• **WHAT THE EXERCISE ASKS**
Output the whole listing again, exactly as it reads.
=== Begin Enclosure ===
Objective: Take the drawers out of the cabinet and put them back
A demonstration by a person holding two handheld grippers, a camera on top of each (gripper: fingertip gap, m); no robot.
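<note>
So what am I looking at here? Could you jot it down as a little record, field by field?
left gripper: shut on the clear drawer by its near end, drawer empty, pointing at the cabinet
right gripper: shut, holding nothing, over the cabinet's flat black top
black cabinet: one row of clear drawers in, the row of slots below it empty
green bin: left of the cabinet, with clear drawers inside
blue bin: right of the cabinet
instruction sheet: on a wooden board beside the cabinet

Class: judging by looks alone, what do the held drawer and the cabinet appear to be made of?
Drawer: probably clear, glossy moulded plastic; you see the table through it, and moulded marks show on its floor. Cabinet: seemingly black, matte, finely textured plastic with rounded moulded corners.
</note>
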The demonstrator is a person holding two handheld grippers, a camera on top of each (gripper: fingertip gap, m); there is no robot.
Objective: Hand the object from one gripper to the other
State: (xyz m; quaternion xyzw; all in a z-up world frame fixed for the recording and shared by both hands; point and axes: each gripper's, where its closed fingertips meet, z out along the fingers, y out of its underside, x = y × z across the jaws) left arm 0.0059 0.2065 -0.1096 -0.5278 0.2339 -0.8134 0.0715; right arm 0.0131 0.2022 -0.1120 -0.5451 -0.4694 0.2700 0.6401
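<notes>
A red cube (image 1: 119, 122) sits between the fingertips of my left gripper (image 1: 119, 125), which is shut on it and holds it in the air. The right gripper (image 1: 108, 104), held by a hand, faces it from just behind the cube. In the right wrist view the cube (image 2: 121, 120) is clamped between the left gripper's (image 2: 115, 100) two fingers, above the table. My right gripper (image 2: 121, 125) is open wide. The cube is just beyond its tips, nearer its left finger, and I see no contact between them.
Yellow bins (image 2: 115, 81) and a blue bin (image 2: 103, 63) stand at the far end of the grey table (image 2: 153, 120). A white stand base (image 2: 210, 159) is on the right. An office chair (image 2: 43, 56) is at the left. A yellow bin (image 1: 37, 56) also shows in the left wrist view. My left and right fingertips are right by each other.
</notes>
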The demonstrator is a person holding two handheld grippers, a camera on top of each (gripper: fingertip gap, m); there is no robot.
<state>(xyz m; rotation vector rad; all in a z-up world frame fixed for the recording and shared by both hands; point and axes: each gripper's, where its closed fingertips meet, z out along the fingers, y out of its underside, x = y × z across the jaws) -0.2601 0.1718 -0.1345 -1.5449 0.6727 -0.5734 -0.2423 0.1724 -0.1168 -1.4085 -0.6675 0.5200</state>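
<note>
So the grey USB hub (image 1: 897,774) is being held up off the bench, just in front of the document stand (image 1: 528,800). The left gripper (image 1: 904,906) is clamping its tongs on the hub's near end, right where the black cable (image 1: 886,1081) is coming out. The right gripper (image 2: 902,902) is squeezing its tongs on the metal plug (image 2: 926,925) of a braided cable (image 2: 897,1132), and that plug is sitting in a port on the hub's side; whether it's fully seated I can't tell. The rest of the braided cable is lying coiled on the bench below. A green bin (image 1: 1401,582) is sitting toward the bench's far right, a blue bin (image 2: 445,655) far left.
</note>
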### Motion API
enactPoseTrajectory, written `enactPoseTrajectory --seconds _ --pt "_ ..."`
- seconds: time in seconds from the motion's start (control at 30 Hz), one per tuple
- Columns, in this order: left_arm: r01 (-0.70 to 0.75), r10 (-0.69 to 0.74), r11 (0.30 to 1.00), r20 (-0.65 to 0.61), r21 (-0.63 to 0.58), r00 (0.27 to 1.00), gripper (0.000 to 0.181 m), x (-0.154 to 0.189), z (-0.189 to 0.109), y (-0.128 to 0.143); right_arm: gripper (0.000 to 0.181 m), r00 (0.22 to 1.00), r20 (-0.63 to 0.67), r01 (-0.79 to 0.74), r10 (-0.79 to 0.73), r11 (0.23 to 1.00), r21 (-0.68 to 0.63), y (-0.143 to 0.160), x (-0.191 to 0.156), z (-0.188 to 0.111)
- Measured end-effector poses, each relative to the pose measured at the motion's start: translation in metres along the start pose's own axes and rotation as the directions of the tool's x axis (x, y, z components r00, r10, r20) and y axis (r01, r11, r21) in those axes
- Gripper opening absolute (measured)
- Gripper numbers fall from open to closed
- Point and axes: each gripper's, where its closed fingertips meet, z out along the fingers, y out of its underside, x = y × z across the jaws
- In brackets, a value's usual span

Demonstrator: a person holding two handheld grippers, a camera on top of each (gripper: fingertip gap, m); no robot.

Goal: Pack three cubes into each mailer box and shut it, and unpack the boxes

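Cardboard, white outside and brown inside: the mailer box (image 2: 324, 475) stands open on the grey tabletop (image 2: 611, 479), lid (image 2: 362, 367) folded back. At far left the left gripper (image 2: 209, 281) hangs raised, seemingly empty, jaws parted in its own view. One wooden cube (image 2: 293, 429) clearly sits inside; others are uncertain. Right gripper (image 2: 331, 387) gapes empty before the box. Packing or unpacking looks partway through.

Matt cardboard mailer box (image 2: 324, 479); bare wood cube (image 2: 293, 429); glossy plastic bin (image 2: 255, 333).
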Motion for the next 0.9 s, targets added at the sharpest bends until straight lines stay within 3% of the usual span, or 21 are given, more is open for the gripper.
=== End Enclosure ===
• **SOLUTION FOR THIS EXERCISE**
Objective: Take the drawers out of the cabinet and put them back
A demonstration by a person holding two handheld grippers, a camera on top of each (gripper: fingertip gap, m); no robot.
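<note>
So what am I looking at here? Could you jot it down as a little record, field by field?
left gripper: shut on the clear drawer by its near end, drawer empty, pointing at the cabinet
right gripper: shut, holding nothing, over the cabinet's flat black top
black cabinet: one row of clear drawers in, the row of slots below it empty
green bin: left of the cabinet, with clear drawers inside
blue bin: right of the cabinet
instruction sheet: on a wooden board beside the cabinet

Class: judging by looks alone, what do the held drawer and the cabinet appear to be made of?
Drawer: probably clear, glossy moulded plastic; you see the table through it, and moulded marks show on its floor. Cabinet: seemingly black, matte, finely textured plastic with rounded moulded corners.
</note>
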The demonstrator is a person holding two handheld grippers, a camera on top of each (gripper: fingertip gap, m); there is no robot.
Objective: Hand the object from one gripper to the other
State: (xyz m; quaternion xyzw; all in a z-up world frame fixed for the recording and shared by both hands; point and axes: each gripper's, where its closed fingertips meet, z out along the fingers, y out of its underside, x = y × z across the jaws) left arm 0.0059 0.2065 -0.1096 -0.5278 0.2339 -0.8134 0.0715; right arm 0.0131 0.2022 -0.1120 -0.5451 -0.4694 0.2700 0.6401
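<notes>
A red cube (image 1: 119, 122) sits between the fingertips of my left gripper (image 1: 119, 125), which is shut on it and holds it in the air. The right gripper (image 1: 108, 104), held by a hand, faces it from just behind the cube. In the right wrist view the cube (image 2: 121, 120) is clamped between the left gripper's (image 2: 115, 100) two fingers, above the table. My right gripper (image 2: 121, 125) is open wide. The cube is just beyond its tips, nearer its left finger, and I see no contact between them.
Yellow bins (image 2: 115, 81) and a blue bin (image 2: 103, 63) stand at the far end of the grey table (image 2: 153, 120). A white stand base (image 2: 210, 159) is on the right. An office chair (image 2: 43, 56) is at the left. A yellow bin (image 1: 37, 56) also shows in the left wrist view. My left and right fingertips are right by each other.
</notes>
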The demonstrator is a person holding two handheld grippers, a camera on top of each (gripper: fingertip gap, m); there is no robot.
<state>(xyz m; rotation vector rad; all in a z-up world frame fixed for the recording and shared by both hands; point and axes: each gripper's, where its closed fingertips meet, z out along the fingers, y out of its underside, x = y × z across the jaws) -0.2601 0.1718 -0.1345 -1.5449 0.6727 -0.5734 -0.2423 0.1724 -0.1168 -1.4085 -0.6675 0.5200</state>
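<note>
So the grey USB hub (image 1: 897,774) is being held up off the bench, just in front of the document stand (image 1: 528,800). The left gripper (image 1: 904,906) is clamping its tongs on the hub's near end, right where the black cable (image 1: 886,1081) is coming out. The right gripper (image 2: 902,902) is squeezing its tongs on the metal plug (image 2: 926,925) of a braided cable (image 2: 897,1132), and that plug is sitting in a port on the hub's side; whether it's fully seated I can't tell. The rest of the braided cable is lying coiled on the bench below. A green bin (image 1: 1401,582) is sitting toward the bench's far right, a blue bin (image 2: 445,655) far left.
</note>
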### Motion API
enactPoseTrajectory, written `enactPoseTrajectory --seconds _ --pt "_ ..."`
- seconds: time in seconds from the motion's start (control at 30 Hz), one per tuple
- Columns, in this order: left_arm: r01 (-0.70 to 0.75), r10 (-0.69 to 0.74), r11 (0.30 to 1.00), r20 (-0.65 to 0.61), r21 (-0.63 to 0.58), r00 (0.27 to 1.00), gripper (0.000 to 0.181 m), x (-0.154 to 0.189), z (-0.189 to 0.109), y (-0.128 to 0.143); right_arm: gripper (0.000 to 0.181 m), r00 (0.22 to 1.00), r20 (-0.63 to 0.67), r01 (-0.79 to 0.74), r10 (-0.79 to 0.73), r11 (0.23 to 1.00), r21 (-0.68 to 0.63), y (-0.143 to 0.160), x (-0.191 to 0.156), z (-0.188 to 0.111)
- Measured end-effector poses, each relative to the pose measured at the motion's start: translation in metres along the start pose's own axes and rotation as the directions of the tool's x axis (x, y, z components r00, r10, r20) and y axis (r01, r11, r21) in those axes
- Gripper opening absolute (measured)
- Gripper numbers fall from open to closed
- Point and axes: each gripper's, where its closed fingertips meet, z out along the fingers, y out of its underside, x = y × z across the jaws
- In brackets, a value's usual span

Demonstrator: a person holding two handheld grippers, a camera on top of each (gripper: fingertip gap, m); no robot.

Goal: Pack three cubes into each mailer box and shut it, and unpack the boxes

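Cardboard, white outside and brown inside: the mailer box (image 2: 324, 475) stands open on the grey tabletop (image 2: 611, 479), lid (image 2: 362, 367) folded back. At far left the left gripper (image 2: 209, 281) hangs raised, seemingly empty, jaws parted in its own view. One wooden cube (image 2: 293, 429) clearly sits inside; others are uncertain. Right gripper (image 2: 331, 387) gapes empty before the box. Packing or unpacking looks partway through.

Matt cardboard mailer box (image 2: 324, 479); bare wood cube (image 2: 293, 429); glossy plastic bin (image 2: 255, 333).
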Motion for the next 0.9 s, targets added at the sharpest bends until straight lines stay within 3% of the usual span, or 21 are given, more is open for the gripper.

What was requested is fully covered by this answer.